The embeddings_db.py script provides a way to locally explore the embeddings. It will create a lancedb database and allow for search. The search results are visualizded by requesting the RGB image from the WMS endpoint for the bbox of each search result.

Running on Batch#

Upload package to fetch and run bucket#

This snippet will create the zip package that is used for the fetch-and-run instance in our ECR registry.

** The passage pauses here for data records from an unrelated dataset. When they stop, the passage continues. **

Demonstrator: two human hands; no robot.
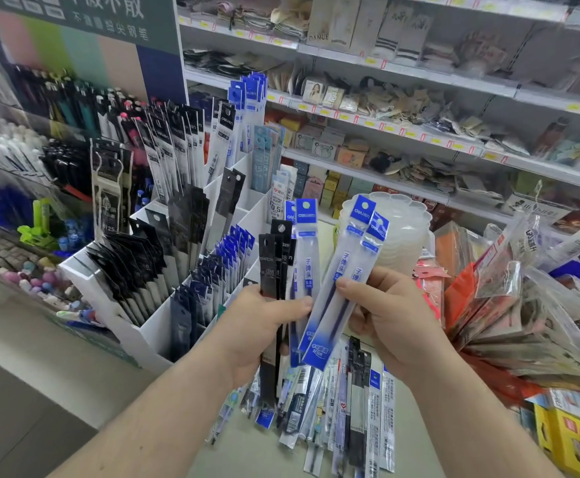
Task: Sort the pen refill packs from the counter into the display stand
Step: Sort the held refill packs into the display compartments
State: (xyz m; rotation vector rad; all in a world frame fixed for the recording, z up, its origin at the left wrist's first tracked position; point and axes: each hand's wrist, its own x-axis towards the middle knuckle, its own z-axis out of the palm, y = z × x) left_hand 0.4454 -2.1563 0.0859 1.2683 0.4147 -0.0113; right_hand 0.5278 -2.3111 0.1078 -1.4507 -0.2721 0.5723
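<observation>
My left hand (261, 326) grips a bunch of refill packs: black-topped packs (272, 270) and one blue-topped pack (306, 250), all held upright. My right hand (381, 315) pinches two blue-topped refill packs (347, 270), tilted to the right and touching the left hand's bunch. Below both hands a loose pile of refill packs (347, 405) lies on the counter (212, 457). The white display stand (150, 336) stands to the left, its compartments filled with black and blue packs.
A stack of clear plastic trays (402, 236) stands behind my hands. Bagged goods (523, 322) fan out at the right, with a yellow box (564, 439) at the lower right. Store shelves (419, 132) fill the background. Pens stand in racks (57, 105) at the far left.
</observation>
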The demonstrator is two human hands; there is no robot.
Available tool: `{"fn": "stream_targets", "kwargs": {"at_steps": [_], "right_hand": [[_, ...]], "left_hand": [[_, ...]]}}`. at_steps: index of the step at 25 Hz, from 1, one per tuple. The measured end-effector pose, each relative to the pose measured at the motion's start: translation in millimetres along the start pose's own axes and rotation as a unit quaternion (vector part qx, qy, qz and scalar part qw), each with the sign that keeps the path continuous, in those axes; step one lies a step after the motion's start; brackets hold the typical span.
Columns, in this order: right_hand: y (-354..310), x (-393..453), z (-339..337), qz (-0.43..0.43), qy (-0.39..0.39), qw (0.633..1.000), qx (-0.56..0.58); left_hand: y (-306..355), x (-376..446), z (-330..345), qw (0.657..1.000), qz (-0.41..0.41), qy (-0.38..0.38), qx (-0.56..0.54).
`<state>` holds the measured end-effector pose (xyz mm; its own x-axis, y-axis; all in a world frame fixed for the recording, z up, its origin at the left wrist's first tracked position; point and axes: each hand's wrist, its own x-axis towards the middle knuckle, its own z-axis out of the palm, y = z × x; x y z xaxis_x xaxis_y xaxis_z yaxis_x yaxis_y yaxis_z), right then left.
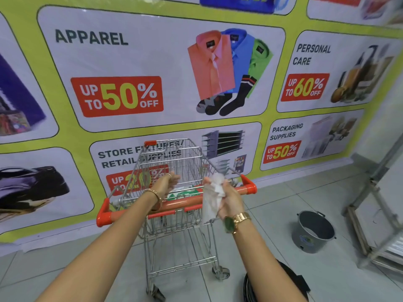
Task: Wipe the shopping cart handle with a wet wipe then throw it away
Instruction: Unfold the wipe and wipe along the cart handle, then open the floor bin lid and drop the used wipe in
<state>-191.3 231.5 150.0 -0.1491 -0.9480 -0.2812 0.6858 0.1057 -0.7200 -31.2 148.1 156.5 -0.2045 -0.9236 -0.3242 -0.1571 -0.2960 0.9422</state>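
Note:
A small wire shopping cart stands in front of me with an orange handle running from lower left to upper right. My right hand is closed on a white wet wipe that hangs down just above the handle's right half. My left hand hovers over the basket beyond the handle, fingers loosely apart and holding nothing. A green-and-white wipe pack lies in the cart behind the handle, partly hidden by my hands.
A grey metal bucket sits on the tiled floor to the right of the cart. A metal frame leans at the far right. A large printed banner covers the wall just behind the cart. A dark object lies near my right forearm.

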Motion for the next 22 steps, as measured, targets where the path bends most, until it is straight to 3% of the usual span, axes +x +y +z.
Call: {"fn": "stream_targets", "kwargs": {"at_steps": [3,6,10,14,18,22], "right_hand": [[-59.5,-11.4,-29.6,-0.030,-0.032,0.990,0.131],[-103.3,-26.4,-64.2,-0.100,-0.029,0.976,0.189],[-140.1,-52.7,-125.5,-0.145,0.013,0.963,0.229],[-155.4,-76.1,-184.5,-0.185,0.083,0.946,0.252],[-143.4,-84.4,-241.2,-0.138,0.215,0.944,0.207],[-129.7,-89.7,-281.5,-0.098,0.279,0.941,0.164]], "left_hand": [[19.3,-15.8,44.0,0.983,0.013,-0.158,-0.092],[28.3,-32.9,104.9,0.958,0.009,-0.283,-0.037],[28.2,-40.5,186.4,0.963,0.053,-0.258,0.063],[18.1,-41.8,240.3,0.973,0.052,-0.222,0.045],[-9.5,-43.1,274.8,0.970,0.023,-0.229,0.080],[-36.9,-34.3,300.5,0.972,-0.046,-0.221,0.066]]}}
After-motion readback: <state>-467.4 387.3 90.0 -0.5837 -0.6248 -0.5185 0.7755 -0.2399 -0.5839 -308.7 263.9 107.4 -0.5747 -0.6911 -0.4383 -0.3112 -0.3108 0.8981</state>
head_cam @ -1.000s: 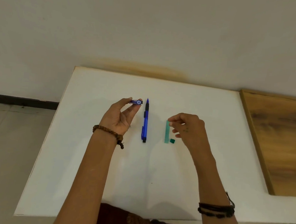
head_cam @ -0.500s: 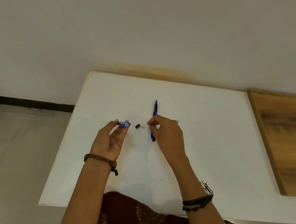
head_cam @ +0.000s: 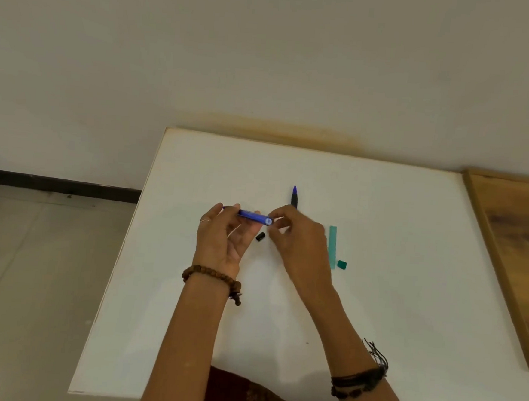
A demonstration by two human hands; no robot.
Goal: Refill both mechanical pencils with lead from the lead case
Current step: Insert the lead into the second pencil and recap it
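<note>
Two hands meet at frame centre above a white counter (head_cam: 375, 302): the left hand (head_cam: 222, 244) grips a blue pencil (head_cam: 252, 215); the right hand (head_cam: 301, 243) pinches at its open end, contents too small to tell. Second pencil (head_cam: 294, 196) lies behind; green lead case (head_cam: 332, 245) at right.

Both forearms reach up from six o'clock toward the centre, bare, each with a bracelet at the wrist. The left hand (head_cam: 222, 241) is raised with its palm turned toward the right, fingers pointing to twelve o'clock, thumb and fingertips pinching a blue pencil (head_cam: 252, 215) that lies crosswise. The right hand (head_cam: 301, 243) shows its back, fingers curled toward ten o'clock, its fingertips (head_cam: 276, 215) meeting at the pencil's open end at three o'clock.
</note>
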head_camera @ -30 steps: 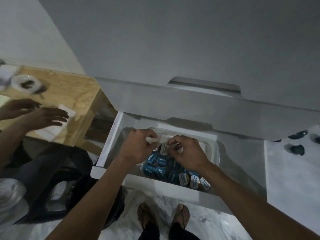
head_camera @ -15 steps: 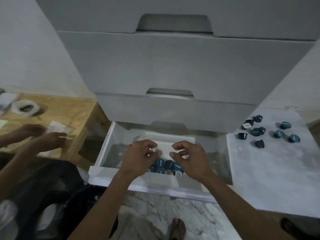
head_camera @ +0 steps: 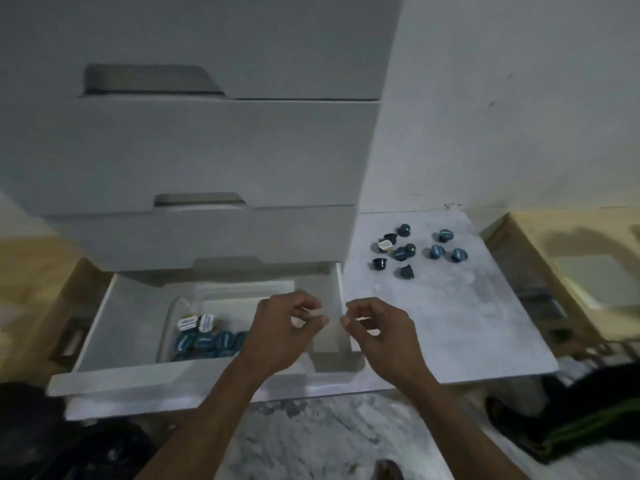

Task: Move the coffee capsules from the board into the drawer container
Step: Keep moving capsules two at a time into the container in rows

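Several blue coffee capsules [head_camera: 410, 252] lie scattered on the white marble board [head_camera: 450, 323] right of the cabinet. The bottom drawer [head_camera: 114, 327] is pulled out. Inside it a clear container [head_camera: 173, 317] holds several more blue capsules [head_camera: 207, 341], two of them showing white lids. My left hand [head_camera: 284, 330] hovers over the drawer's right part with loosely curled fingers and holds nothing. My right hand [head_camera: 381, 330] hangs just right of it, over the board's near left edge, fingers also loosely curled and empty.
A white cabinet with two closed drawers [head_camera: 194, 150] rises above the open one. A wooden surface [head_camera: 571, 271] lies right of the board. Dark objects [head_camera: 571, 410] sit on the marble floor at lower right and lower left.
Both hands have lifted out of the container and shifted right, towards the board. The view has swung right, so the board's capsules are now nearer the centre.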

# Add clay src and scripts to zip file
zip -FSr batch-fetch-and-run-wc.zip src scripts -x *.pyc -x scripts/worldcover/wandb/**\*

# Add run to home dir, so that fetch-and-run can see it.
zip -uj batch-fetch-and-run-wc.zip scripts/worldcover/run.py

# Upload fetch-and-run package to S3
aws s3api put-object --bucket clay-fetch-and-run-packages --key "batch-fetch-and-run-wc.zip" --body "batch-fetch-and-run-wc.zip"

Push array job#

This command will send the array job to AWS batch to run all of the 1359 jobs to cover the US.

import boto3

batch = boto3.client("batch", region_name="us-east-1")
year = 2020
job = {
    "jobName": f"worldcover-conus-{year}",
    "jobQueue": "fetch-and-run",
    "jobDefinition": "fetch-and-run",
    "containerOverrides": {
        "command": ["run.py"],
        "environment": [
            {"name": "BATCH_FILE_TYPE", "value": "zip"},
            {
                "name": "BATCH_FILE_S3_URL",
                "value": "s3://clay-fetch-and-run-packages/batch-fetch-and-run-wc.zip",
            },
            {"name": "YEAR", "value": f"{year}"}
        ],
        "resourceRequirements": [
            {"type": "MEMORY", "value": "7500"},
            {"type": "VCPU", "value": "4"},
            # {"type": "GPU", "value": "1"},
        ],
    },
    "arrayProperties": {
        "size": int((125 - 67) * 12000 / 512)
    },
    "retryStrategy": {
      "attempts": 5,
      "evaluateOnExit": [
        {"onStatusReason": "Host EC2*", "action": "RETRY"},
        {"onReason": "*", "action": "EXIT"}
      ]
    },
}

print(batch.submit_job(**job))